# which kettle



## zedman (Dec 21, 2012)

hi all

what electric kettle would you recomend for when your on hook up in spain or would any kettle do...........thanks


----------



## cabby (May 14, 2005)

I have one ordinary domestic one from Tesco £5. and a low wattage, under 1k, one as well. it depends on the hook up you have really so for the price of one decent kettle I have covered all possibilities under £15.

cabby


----------



## tonka (Apr 24, 2006)

If you buy one that is a max of 1kw or 1000w. ish. Then you will be okay even on low ampage hookups.. It will take a little longer to boil but who's in a rush.....


----------



## deefordog (Dec 31, 2013)

Here's a recommendation from Russell http://swift-kontiki.co.uk/?s=kettle


----------



## tuner (Aug 18, 2013)

Never understood the need for an electric kettle. got a gas one, means we can pull over and make a brew anywhere without EHU ,just somethink else taking up room


----------



## 91502 (May 1, 2005)

Hi
Kettles have been bothering me too.
For a long time I have been on the hunt for a low wattage folding silicone kettle that will run off an inverter powered by my solar panels so as not to use up valuable battery power which I like to save for sky sports and hair straighteners.
If you find one during your search please post a link.

James


----------



## HurricaneSmith (Jul 13, 2007)

I use this 900w model when on electric hook-up:

http://www.caravanaccessoryshop.co.uk/product/low-wattage-kettle-1000w-240v-1-7l/543

I also have a lightweight camping kettle that I heat by gas when power is not available.

Over time, I have found that I use both equally.


----------



## zedman (Dec 21, 2012)

tuner said:


> Never understood the need for an electric kettle. got a gas one, means we can pull over and make a brew anywhere without EHU ,just somethink else taking up room


thanks for the info guys.
been using a gas one for years in the uk, all well and good, not so good when your in spain and its 40 degrees outside and your uping it to 50 degrees inside whilst you brew up with gas !!


----------



## Rapide561 (Oct 1, 2005)

*Kettle*

I got a lovely Morrison one - £12

Details here

Russ


----------



## kaacee (Nov 29, 2008)

*Re: Kettle*



Rapide561 said:


> I got a lovely Morrison one - £12
> 
> Details here
> 
> Russ


I purchased the same one Russ only last week, it supplements the gas one we have had for some time and which we can use if off ECH.

Keith


----------



## suedew (May 10, 2005)

We use a travel kettle, big enough for 2 good mugs of tea, also have a very slow, leave at home low wattage kettle. Use a nice green whistler when no hook up. I would happily only take that one, but John likes the electric one. 
See the point about hot weather, but we tend to have cold drinks during the day.

Sue


----------



## TheNomad (Aug 12, 2013)

We don't bother with carrying an electric kettle at all. 

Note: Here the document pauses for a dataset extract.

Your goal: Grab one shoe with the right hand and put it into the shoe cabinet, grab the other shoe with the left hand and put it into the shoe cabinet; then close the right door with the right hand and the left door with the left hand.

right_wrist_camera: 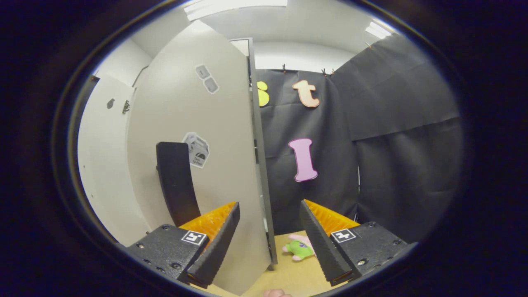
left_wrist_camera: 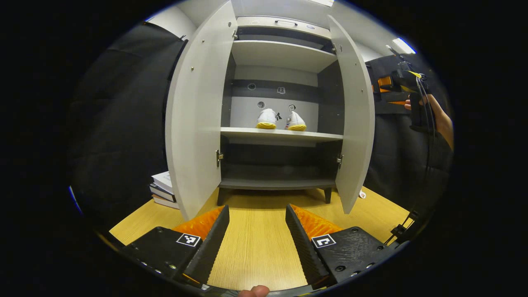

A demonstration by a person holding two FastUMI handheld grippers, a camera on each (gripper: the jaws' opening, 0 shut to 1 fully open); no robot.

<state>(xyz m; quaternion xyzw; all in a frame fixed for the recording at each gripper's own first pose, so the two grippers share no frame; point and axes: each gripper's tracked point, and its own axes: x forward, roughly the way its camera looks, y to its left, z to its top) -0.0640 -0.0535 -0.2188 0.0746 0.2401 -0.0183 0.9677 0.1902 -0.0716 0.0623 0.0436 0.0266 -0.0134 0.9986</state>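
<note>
The two shoes [left_wrist_camera: 281, 120] are small and white with yellow soles. They stand side by side on the middle shelf [left_wrist_camera: 280, 134] of the shoe cabinet [left_wrist_camera: 284, 57], with their heels facing out. They are close together but not touching.

The shoe cabinet is tall and pale, with dark back panels and short dark legs. It stands on a wooden floor [left_wrist_camera: 255, 243]. Both doors are open. The left door [left_wrist_camera: 198, 115] swings out wide, and the right door [left_wrist_camera: 354, 119] swings out too. The top shelf and the bottom shelf hold nothing that can be seen.

A stack of books [left_wrist_camera: 164, 189] lies on the floor just beside the left door.

The left hand-held gripper [left_wrist_camera: 256, 235] hangs low in front of the cabinet, with its fingers apart and nothing between them.

The right hand-held gripper [right_wrist_camera: 268, 239] also has its fingers apart. In the right gripper view, the edge of the right door [right_wrist_camera: 255, 165] stands between the fingers, and the fingers are not pressing on it. The dark handle [right_wrist_camera: 176, 181] is on the door's face. A small green and pink toy [right_wrist_camera: 298, 248] lies on the floor past the door.
</note>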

We just use a good old fashioned small and lightweight whistling kettle on the gas hob.

It works wherever we are, on a campsite, on an Aire, or when wildcamped.

That one kettle also works outdoors on our Coleman dual-fuel twin burner hob (that we can also put a griddle top onto to use as a BBQ).


----------



## 747 (Oct 2, 2009)

JP said:


> Hi
> Kettles have been bothering me too.
> For a long time I have been on the hunt for a low wattage folding silicone kettle that will run off an inverter powered by my solar panels so as not to use up valuable battery power which I like to save for sky sports and hair straighteners.
> If you find one during your search please post a link.
> ...


Judging by your avatar photo, your hair straighteners will not be a big drain on your battery and you can spare a few more amps for an electric kettle.

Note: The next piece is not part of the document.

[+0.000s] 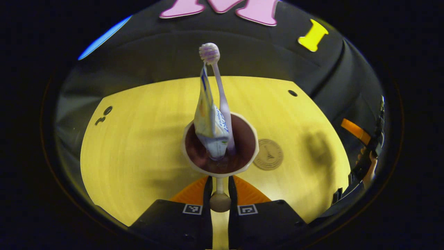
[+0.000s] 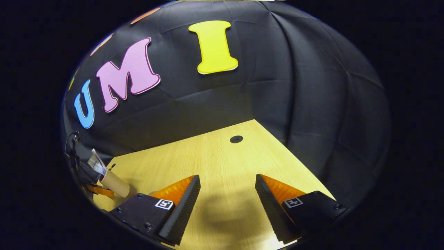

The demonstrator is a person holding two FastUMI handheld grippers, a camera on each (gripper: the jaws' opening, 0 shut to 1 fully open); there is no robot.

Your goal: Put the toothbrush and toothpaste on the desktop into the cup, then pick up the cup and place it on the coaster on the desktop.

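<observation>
Cup (image 1: 220,146), top-heavy with toothbrush (image 1: 218,93) and toothpaste (image 1: 210,121), hung beside the coaster (image 1: 268,154), left gripper (image 1: 220,194) clamping its handle; right gripper (image 2: 227,205) gaped.

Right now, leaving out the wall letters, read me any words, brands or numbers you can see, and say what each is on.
Toothpaste tube in the cup: blue print, too blurred to read.
Coaster: raised round emblem, any lettering too small to read.
Square markers on the left hand-held gripper: coded patterns, no words.
Nothing is clear enough to quote.
</observation>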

Have you considered buying a set of hand shears and doing away with the hair straightener altogether? I think your bone structure would suit the 'Kojak' look. :?


----------



## Stanner (Aug 17, 2006)

JP said:


> I like to save for sky sports and hair straighteners.


You forgot the electric blanket................... :roll:


----------



## klyne (May 10, 2005)

Stanner said:


> JP said:
> 
> 
> > I like to save for sky sports and hair straighteners.
> ...


At least that is very low wattage 

David


----------



## 91502 (May 1, 2005)

Hi
Your quite right about the hair straighteners, they are for Mrs P.
We don't use electric blankets as we prefer a couple of halogen heaters for day/evening use and an oil filled radiator for overnight but I am thinking of fitting an economy 7 type storage heater wired in reverse to operate during the day on solar which will give out a steady heat all night.
Has anyone tried this?


----------



## prof20 (Jan 11, 2007)

JP said:


> Hi
> Your quite right about the hair straighteners, they are for Mrs P.
> We don't use electric blankets as we prefer a couple of halogen heaters for day/evening use and an oil filled radiator for overnight but I am thinking of fitting an economy 7 type storage heater wired in reverse to operate during the day on solar which will give out a steady heat all night.
> Has anyone tried this?


If you decide on this remember to take out the bricks as they will put you over your payload! 8O

R  ger


----------



## nicholsong (May 26, 2009)

Nearly a week now and you lot are still on your mettle about the kettle - when is it going to migrate to dildos and electric nose clippers?

Back to Fruitcakes the lot of you!! And leave the good people of MHF to watt-ever.


----------